WORK INSTRUCTIONS. Return all lines from the listing below that include the word "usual".

INPUT.

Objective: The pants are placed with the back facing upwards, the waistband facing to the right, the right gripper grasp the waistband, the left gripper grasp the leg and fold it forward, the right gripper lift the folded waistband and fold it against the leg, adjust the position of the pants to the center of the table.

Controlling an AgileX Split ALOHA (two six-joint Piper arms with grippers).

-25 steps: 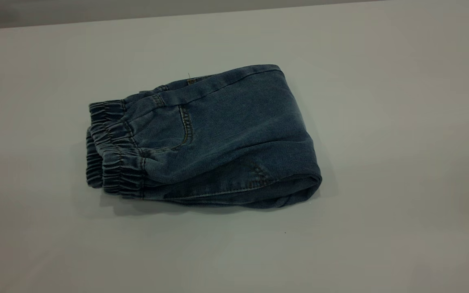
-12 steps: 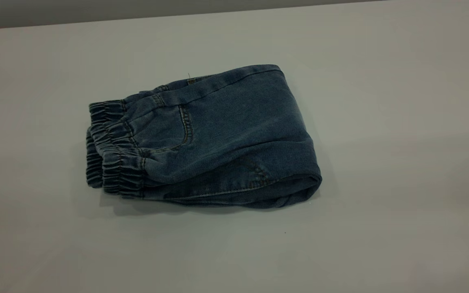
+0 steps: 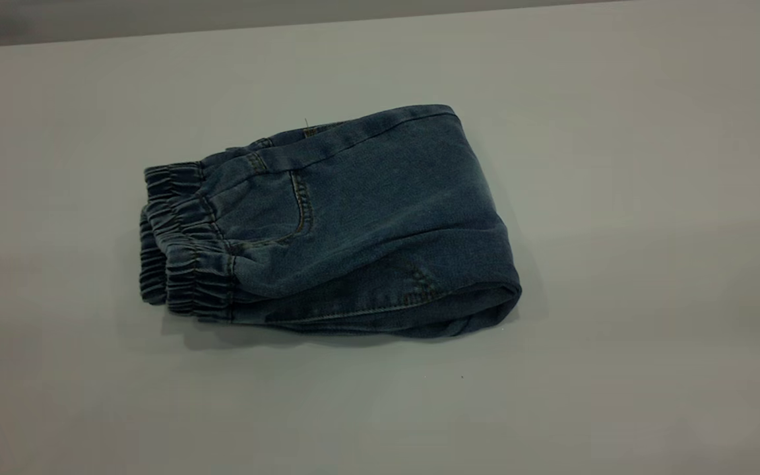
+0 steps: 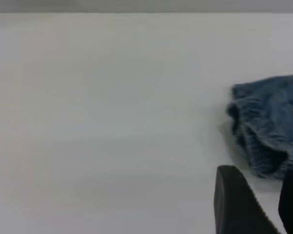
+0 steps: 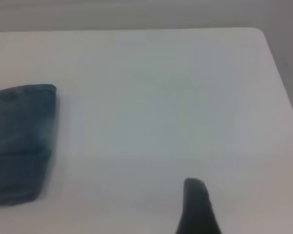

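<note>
The blue denim pants (image 3: 327,224) lie folded into a compact bundle near the middle of the table (image 3: 650,343). Their gathered elastic waistband (image 3: 189,257) is at the left, stacked over the cuffs, and the rounded fold is at the right. Neither arm shows in the exterior view. In the left wrist view my left gripper (image 4: 263,178) hovers open above bare table, a short way from the elastic end of the pants (image 4: 271,122). In the right wrist view my right gripper (image 5: 249,192) shows one dark finger (image 5: 198,207) with bare table on both sides. It is well away from the pants' folded end (image 5: 19,141).
The table's far edge (image 3: 380,23) runs along the back, and a rounded table corner (image 5: 261,31) shows in the right wrist view. Plain tabletop surrounds the pants on all sides.
</note>
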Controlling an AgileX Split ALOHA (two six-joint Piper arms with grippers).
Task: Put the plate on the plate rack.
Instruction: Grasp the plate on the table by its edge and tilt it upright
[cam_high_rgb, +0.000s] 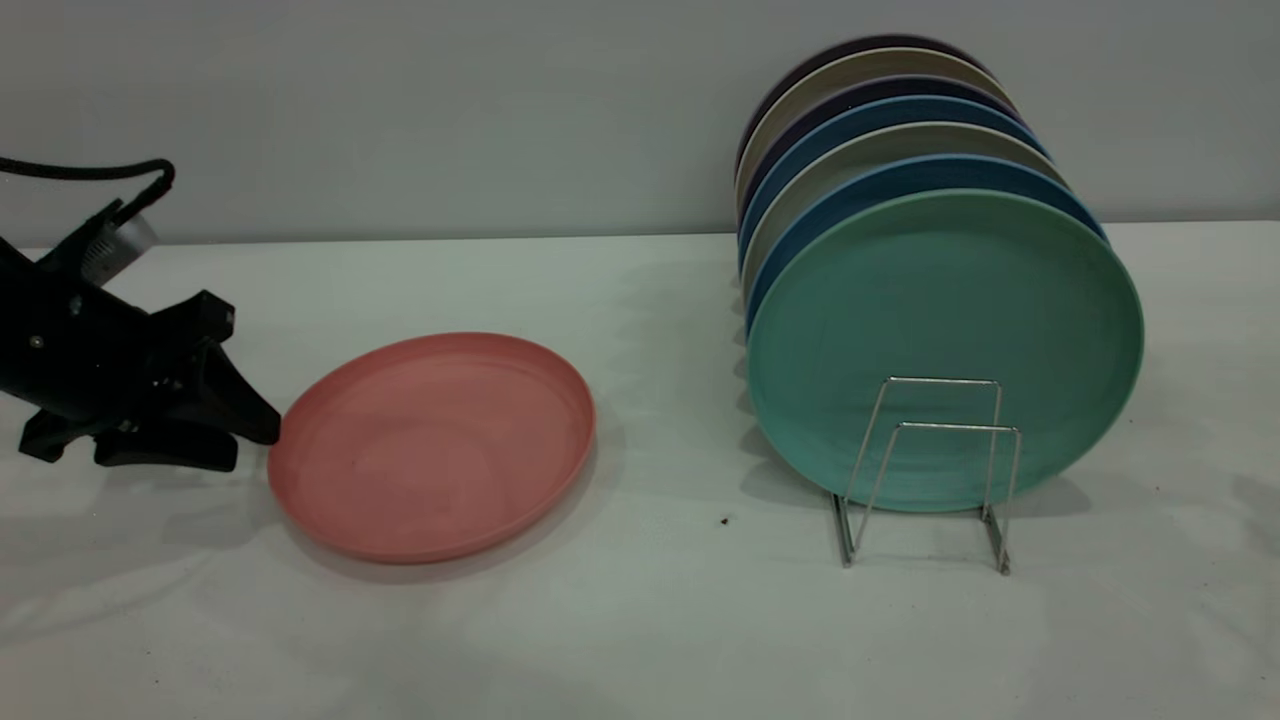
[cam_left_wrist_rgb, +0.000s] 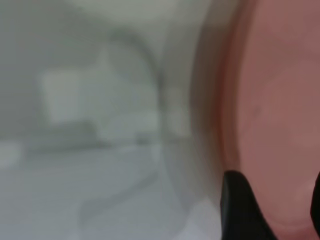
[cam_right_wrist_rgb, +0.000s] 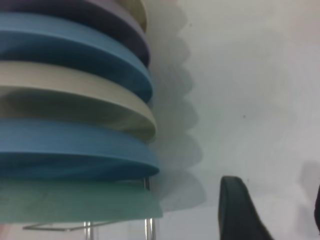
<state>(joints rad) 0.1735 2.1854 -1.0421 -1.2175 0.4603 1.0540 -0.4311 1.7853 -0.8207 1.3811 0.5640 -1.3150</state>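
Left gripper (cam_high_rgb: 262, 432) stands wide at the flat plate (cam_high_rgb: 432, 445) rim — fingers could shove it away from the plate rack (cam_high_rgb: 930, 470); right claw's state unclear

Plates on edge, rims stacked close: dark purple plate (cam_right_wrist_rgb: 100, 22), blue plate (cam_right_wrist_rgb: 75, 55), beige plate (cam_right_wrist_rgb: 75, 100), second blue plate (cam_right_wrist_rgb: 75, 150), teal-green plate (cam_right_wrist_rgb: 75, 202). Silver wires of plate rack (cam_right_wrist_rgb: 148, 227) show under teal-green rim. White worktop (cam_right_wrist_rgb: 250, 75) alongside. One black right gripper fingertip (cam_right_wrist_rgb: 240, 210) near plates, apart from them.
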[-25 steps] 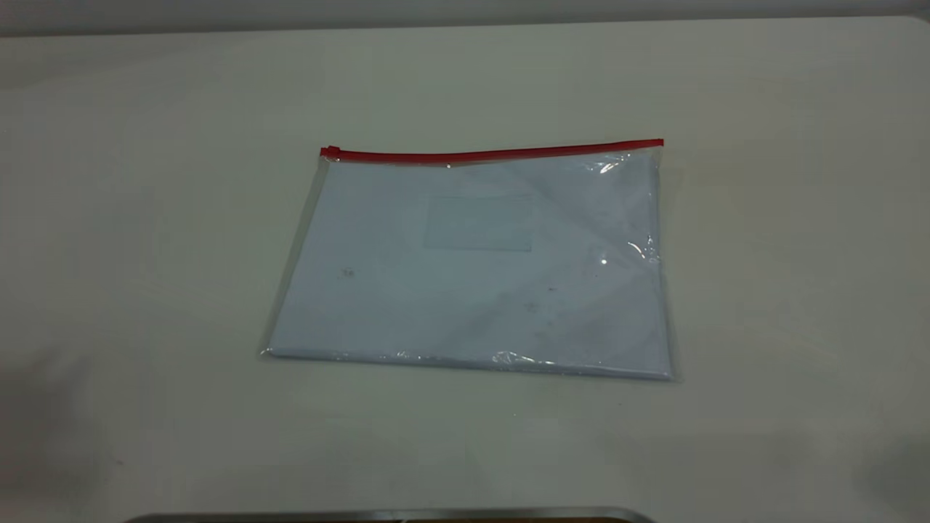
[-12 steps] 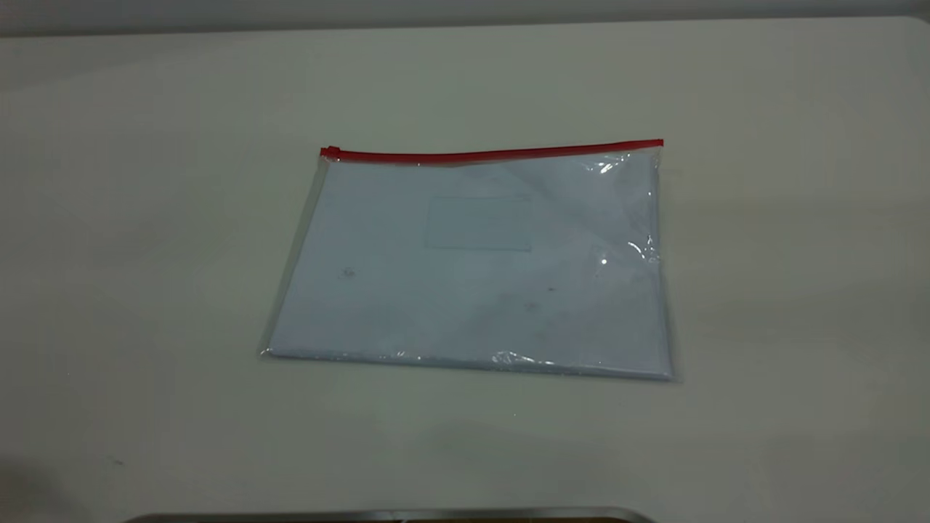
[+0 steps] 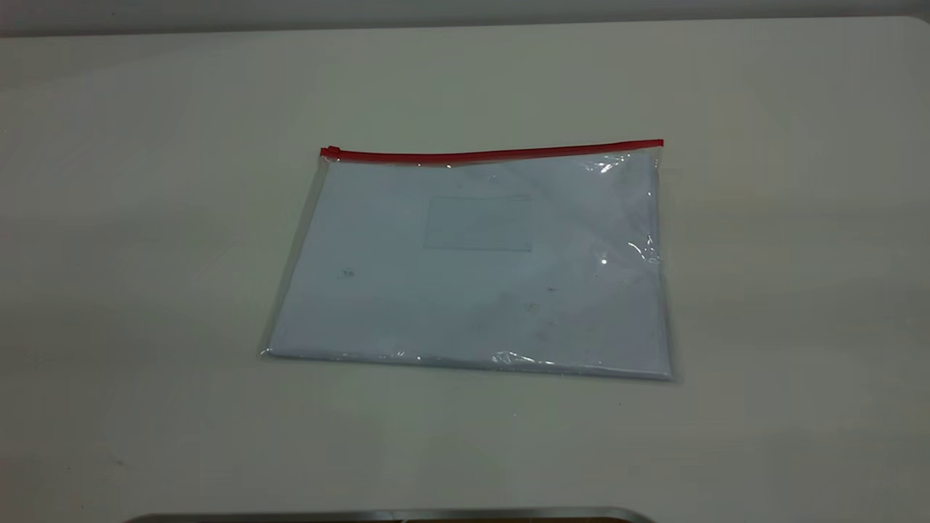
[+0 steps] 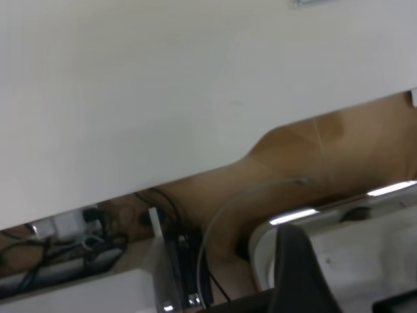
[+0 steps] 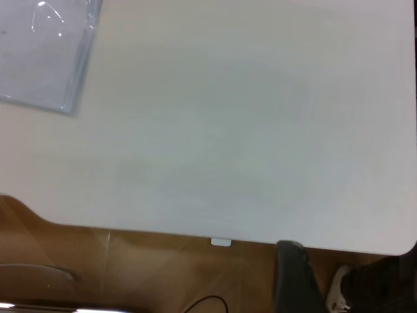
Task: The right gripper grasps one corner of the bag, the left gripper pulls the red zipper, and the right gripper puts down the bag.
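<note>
The bag [image 3: 472,269] lies flat on the white table [image 3: 145,218], with pale blue-white sheets inside. The red zipper [image 3: 494,153] runs along its far long edge, and the small red slider [image 3: 330,152] sits at the left end. The right-end corner [image 3: 660,144] lies flat on the table. Neither gripper shows in the exterior view. Only a dark part of my left gripper [image 4: 296,274] shows in the left wrist view, off the table over its edge. Only a dark part of my right gripper [image 5: 293,277] shows in the right wrist view, beyond the table edge, far from a bag corner [image 5: 45,59].
A metal rim [image 3: 392,514] shows at the table's near edge. In the left wrist view, cables and a power strip [image 4: 65,248] lie below the table edge. A brown floor [image 5: 130,267] shows beyond the table in the right wrist view.
The faint shadows at the table's near left and right corners have faded away. The bag has not moved.
</note>
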`<state>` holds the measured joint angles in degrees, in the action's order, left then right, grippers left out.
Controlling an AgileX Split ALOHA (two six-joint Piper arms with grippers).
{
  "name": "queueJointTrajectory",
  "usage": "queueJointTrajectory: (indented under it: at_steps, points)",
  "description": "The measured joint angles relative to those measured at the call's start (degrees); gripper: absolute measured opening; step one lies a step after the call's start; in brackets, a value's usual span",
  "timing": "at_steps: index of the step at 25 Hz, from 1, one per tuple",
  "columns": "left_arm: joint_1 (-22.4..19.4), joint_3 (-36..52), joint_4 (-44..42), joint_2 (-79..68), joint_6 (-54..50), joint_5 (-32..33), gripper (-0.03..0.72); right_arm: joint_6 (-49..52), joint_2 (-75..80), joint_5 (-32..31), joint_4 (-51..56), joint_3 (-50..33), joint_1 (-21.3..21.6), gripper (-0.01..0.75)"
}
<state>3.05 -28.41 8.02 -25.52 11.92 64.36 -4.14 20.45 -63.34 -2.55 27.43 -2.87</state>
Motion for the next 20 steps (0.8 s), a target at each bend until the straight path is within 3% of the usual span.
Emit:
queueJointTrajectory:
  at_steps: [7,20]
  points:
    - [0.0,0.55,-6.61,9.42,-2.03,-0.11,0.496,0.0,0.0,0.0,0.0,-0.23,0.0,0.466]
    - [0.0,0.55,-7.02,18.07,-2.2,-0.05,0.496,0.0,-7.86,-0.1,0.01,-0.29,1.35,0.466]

SOLUTION.
  "description": "The measured joint angles relative to those measured at the call's start (degrees); gripper: absolute measured opening; step one lies a step after the call's start; in brackets, a value's usual span",
Motion for the next 20 steps (0.8 s), a target at each bend until the straight path is within 3% of the usual span.

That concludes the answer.